The lifetime prevalence of RBD has been estimated at 2.6 to 10.0%, and the one-year prevalence at 5.0-8.2%) The World Health Organization project on “Psychological problems in general health care”, which was based on primary care samples, reported a one-year prevalence of 3.7 – 9.9 %. However none of these studies differentiate between RBD with and without a history of other mood disorders (e.g. major depression). DSM-IV field trial estimated the life-time of RBD only to be about 2%.
The cause (etiology) of RBD is unknown, but recent findings may suggest a link between RBD and bipolar disorders, pointing to the importance of genetic factors.
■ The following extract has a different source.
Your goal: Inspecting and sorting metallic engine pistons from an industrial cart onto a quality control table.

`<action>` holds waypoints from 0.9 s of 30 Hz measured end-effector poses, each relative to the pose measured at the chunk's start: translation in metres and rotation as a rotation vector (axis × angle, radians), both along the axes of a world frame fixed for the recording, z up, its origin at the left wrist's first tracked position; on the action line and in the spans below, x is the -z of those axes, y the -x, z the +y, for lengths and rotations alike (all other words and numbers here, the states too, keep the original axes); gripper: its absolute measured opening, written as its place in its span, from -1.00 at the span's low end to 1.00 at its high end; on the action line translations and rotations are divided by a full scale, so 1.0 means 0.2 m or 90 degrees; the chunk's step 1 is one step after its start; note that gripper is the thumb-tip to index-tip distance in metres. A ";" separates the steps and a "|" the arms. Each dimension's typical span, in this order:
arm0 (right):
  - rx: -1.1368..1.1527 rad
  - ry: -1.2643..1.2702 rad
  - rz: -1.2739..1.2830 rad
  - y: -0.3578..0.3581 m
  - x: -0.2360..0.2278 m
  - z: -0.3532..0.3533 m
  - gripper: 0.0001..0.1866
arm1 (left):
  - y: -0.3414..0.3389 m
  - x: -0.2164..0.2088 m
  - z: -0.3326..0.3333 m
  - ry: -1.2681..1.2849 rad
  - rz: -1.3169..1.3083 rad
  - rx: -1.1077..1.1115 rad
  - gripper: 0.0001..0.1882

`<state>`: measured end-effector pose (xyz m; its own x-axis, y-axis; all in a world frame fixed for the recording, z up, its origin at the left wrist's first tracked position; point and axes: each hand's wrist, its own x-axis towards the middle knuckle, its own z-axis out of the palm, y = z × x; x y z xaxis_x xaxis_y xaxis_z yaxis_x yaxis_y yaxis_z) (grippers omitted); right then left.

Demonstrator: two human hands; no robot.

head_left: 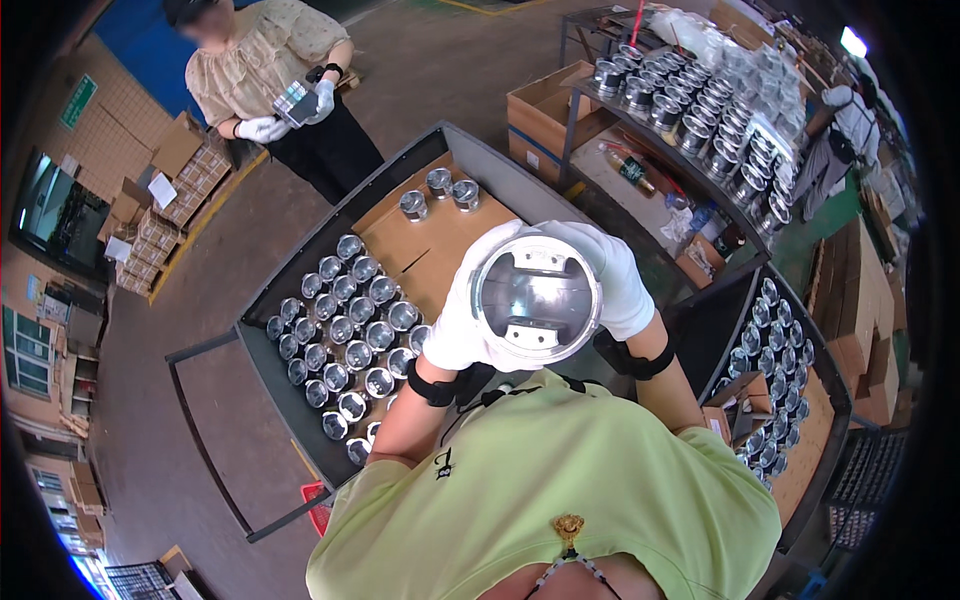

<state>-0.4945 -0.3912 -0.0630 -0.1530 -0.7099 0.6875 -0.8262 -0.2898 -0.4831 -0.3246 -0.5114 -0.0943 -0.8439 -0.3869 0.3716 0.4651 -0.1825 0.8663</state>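
Observation:
Close in front of me is a round metal piston (pixel 541 297), its hollow underside facing up toward the view. White-gloved, my left hand (pixel 462 318) is wrapped round its left side, and my right hand (pixel 618 280) grips the far right side, also gloved. Most of the fingertips are hidden behind the piston. Below and to the left, rows of similar pistons (pixel 358 354) stand in a dark metal cart (pixel 262 300) lined with cardboard. Three more pistons (pixel 440 181) stand apart on the cardboard sheet (pixel 420 245) at the cart's far end.
A second cart with pistons (pixel 770 340) and a small open box (pixel 740 400) is at my right. Beyond it, a metal rack (pixel 640 115) carries many pistons and plastic bags. At far left a person (pixel 275 80) in white gloves holds a small stack; another person (pixel 848 140) is at far right.

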 end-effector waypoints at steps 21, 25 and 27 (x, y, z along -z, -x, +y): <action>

A small sub-group of patients with RBD has temporal lobe epilepsy.
Both psychotherapy as well as different drugs (e.g. serotonin reuptake inhibitors - SSRIs or mood stabilizers, e.g. litium, antiepileptics) have been suggested as treatments.However, no randomized controlled treatment trial of RBD has been conducted.
History of the concept
Disorders characterized by periods with depressive episodes lasting hours to days have been described since 1852 and have been labelled “periodic melancholia”, “intermittent depressive disorder” or “very brief depression”. The third version of the Diagnostic and Statistical Manual of mental disorders (1980), which relied heavily on findings from studies conducted in psychiatric in- and out-patient settings, required at least 14 days duration for a diagnosis of depression. No diagnostic category was allocated a depressive episode of shorter duration. Thus, intermittent depressive disorder, included in the Research Diagnostic Criteria (1975)was considered to identify minor versions of major depression (“minor depression”) and not included in the DSM-III. However, based on data from epidemiological studies, the Swiss psychiatrist and researcher, Jules Angst, coined the concept “recurrent brief depression” (RBD) and provided diagnostic criteria for this type of mood disorder in 1985. Several other European studies independently confirmed the occurrence of RBD in the general population and clinical samples. RBD was thus included in the 10th classification of mental and behavioural disorders (ICD-10 F38.1)published by the World Health Organization in 1992 (WHO, 1992; WHO, 1993). Less frequent episodes of brief depressions were labelled infrequent brief depression and not included in ICD-10. The american classification system of mental disorders, DSM-IV (1994), provided provisional diagnostic criteria for RBD, but decided to await further studies before including RBD in the classification system. The fate of RBD in DSM-V, expected to occur in 2012, is not known.